O plano traça prazos rígidos: até o outono de 2029 cada Estado‑membro deverá notificar Bruxelas com seu plano nacional de transição, identificando as chamadas Copper Switch‑Off Areas (CSO) — as áreas geográficas onde será necessário intensificar os esforços. O objetivo final é completar a transição para a fibra óptica até, no máximo, 2035. Virkkunen enfatizou que serão concedidas derrogações para zonas onde a difusão da fibra não seja economicamente viável, garantindo, segundo a Comissão, que ‘ninguém será deixado para trás’.
Na sua exposição, a vice‑presidente também reconheceu que a maioria dos Estados‑membros já avançou na modernização, mas apontou que ‘sete países estão em atraso’. Se o Parlamento Europeu e o Conselho confirmarem a proposta, o cronograma e os critérios para as CSO tornar‑se‑ão obrigatórios, promovendo uma coordenação mais rígida entre Bruxelas e capitais nacionais — um redesenho de fronteiras invisíveis no mapa da infraestrutura digital da União.
Além do calendário para o fim do cobre, a Comissão desdobra uma arquitetura regulatória destinada a criar um verdadeiro mercado único das telecomunicações. Entre as medidas propostas está o chamado passaporte único, que permitirá aos fornecedores oferecer serviços em toda a UE registrando‑se apenas num Estado‑membro.
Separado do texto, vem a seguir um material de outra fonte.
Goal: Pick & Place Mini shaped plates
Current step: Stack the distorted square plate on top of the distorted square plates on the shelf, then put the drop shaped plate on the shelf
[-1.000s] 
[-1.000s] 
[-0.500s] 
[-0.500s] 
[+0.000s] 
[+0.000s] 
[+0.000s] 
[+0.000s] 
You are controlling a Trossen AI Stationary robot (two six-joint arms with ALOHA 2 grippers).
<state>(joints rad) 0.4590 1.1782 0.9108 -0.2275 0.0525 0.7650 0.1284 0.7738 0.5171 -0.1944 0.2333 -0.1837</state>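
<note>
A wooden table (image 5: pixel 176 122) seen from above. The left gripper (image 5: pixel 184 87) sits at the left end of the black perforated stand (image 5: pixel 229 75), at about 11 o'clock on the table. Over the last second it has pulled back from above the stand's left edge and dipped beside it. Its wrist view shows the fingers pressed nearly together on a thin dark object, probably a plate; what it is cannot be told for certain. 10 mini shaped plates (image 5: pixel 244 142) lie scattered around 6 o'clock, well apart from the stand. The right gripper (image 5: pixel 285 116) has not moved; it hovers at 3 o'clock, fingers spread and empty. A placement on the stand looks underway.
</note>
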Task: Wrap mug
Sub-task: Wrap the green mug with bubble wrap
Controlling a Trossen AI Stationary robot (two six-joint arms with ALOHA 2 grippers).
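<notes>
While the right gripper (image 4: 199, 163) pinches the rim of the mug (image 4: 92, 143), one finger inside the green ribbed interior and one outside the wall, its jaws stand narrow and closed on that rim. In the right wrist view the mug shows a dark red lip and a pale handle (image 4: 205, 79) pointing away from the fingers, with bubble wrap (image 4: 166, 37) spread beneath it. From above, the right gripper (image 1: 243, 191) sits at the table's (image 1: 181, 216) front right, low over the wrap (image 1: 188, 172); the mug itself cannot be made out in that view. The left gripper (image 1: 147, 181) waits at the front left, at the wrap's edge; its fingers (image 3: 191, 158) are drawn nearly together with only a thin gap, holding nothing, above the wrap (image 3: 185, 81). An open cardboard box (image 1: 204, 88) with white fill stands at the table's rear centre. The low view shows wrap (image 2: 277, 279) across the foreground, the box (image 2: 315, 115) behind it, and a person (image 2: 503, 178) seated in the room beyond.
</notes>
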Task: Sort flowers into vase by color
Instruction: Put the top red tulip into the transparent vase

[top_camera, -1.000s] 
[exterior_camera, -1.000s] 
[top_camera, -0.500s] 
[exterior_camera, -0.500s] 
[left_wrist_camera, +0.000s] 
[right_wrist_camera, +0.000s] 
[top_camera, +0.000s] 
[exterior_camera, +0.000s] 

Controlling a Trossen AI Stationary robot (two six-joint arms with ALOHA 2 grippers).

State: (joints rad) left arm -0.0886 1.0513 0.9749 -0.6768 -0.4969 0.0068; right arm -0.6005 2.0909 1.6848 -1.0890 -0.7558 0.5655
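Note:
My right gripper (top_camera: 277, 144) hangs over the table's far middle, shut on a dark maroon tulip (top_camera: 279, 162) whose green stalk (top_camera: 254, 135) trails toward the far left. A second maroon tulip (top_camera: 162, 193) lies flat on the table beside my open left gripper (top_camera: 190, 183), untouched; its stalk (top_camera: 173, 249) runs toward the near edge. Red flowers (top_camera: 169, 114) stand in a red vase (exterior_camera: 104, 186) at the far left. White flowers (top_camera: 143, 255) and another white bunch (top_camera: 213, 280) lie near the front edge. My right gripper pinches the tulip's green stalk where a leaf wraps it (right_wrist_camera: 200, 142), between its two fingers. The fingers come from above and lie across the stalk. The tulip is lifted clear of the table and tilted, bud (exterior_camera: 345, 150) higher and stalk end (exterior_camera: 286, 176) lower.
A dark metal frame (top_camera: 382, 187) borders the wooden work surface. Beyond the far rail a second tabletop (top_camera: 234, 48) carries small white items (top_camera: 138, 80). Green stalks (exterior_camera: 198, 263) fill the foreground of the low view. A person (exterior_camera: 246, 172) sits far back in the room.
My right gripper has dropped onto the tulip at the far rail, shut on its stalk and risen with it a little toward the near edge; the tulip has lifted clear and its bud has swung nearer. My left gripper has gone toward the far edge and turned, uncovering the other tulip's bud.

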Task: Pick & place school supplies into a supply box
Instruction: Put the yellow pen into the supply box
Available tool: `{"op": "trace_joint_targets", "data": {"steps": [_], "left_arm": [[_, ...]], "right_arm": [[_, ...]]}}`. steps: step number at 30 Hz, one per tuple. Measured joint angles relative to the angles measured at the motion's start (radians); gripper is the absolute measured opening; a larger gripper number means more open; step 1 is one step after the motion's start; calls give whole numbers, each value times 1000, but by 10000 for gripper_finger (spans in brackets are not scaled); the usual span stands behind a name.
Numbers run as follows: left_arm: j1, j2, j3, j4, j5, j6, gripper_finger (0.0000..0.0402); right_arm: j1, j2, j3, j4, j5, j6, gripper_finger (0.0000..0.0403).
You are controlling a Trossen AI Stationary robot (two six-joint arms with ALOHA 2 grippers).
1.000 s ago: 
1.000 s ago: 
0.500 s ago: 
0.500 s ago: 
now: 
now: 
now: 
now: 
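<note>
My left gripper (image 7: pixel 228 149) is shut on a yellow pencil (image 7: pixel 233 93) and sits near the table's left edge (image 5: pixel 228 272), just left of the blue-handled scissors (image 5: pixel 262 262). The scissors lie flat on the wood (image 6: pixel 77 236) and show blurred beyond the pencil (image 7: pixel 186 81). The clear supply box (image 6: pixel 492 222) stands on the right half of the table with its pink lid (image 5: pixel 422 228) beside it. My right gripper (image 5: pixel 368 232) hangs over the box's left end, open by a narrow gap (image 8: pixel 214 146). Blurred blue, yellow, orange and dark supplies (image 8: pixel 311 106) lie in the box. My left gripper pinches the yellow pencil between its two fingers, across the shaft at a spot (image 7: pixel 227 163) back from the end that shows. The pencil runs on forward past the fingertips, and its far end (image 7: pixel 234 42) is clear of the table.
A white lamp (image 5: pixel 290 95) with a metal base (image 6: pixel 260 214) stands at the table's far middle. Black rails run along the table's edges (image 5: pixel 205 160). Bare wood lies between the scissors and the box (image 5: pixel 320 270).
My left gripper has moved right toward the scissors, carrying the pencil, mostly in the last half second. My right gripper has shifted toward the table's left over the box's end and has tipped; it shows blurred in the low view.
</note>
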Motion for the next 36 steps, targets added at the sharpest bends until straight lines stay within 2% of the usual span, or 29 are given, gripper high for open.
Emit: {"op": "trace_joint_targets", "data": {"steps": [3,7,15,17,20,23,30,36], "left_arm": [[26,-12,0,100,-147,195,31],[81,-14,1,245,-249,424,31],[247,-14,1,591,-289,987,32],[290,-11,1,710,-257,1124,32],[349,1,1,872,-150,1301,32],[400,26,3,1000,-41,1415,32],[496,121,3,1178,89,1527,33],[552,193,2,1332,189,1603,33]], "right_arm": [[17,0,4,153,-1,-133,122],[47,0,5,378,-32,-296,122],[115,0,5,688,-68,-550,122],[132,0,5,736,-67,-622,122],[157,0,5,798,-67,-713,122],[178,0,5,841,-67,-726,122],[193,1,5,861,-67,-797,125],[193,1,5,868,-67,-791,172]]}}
A proposta prevê também a harmonização da atribuição do espectro com licenças de duração ilimitada e uma autorização europeia para operadores satelitais. O objetivo é reduzir encargos administrativos e obrigações de reporte para que as empresas possam concentrar recursos em investimentos e inovação — um incentivo necessário para suportar a transição tecnológica e a implantação futura do 6G.
Uma nota estratégica relevante: a proposta não inclui uma cláusula de ‘fair share’ que obrigue plataformas de elevado tráfego, como Netflix e Google, a contribuir financeiramente para os custos das infraestruturas de rede dos fornecedores europeus. Em vez disso, o Digital Networks Act institui um mecanismo de cooperação voluntária entre operadores de conectividade, grandes plataformas e provedores de serviços em nuvem. Virkkunen justificou a opção lembrando que, nas consultas com stakeholders, houve ampla contrariedade a tarifas compulsórias desse tipo; a Comissão, ao invés de provocar um choque frontal com os gigantes tecnológicos e, por extensão, com a administração americana, opta por reforçar os canais de coordenação e incentivos.
Há aqui uma leitura geopolítica clara: a UE procura consolidar os alicerces da sua soberania tecnológica sem abandonar a via cooperativa que mantém vínculos comerciais e diplomáticos essenciais. É uma jogada de diplomacia tecnológica e economia política — simultaneamente uma aposta na competitividade e uma tentativa de minimizar fraturas com parceiros externos.
Em termos práticos, a iniciativa abre espaço para investimentos massivos em redes de nova geração, mas também impõe a necessidade de políticas públicas atentas às regiões menos rentáveis e aos consumidores vulneráveis. A tectônica de poder que emerge deste pacote não é apenas técnica; molda as futuras linhas de influência económica e estratégica dentro da União e no seu entorno. Para atores públicos e privados, a notícia é um convite a reposicionar peças no tabuleiro: quem antever o movimento, terá maior vantagem na corrida pela conectividade do futuro.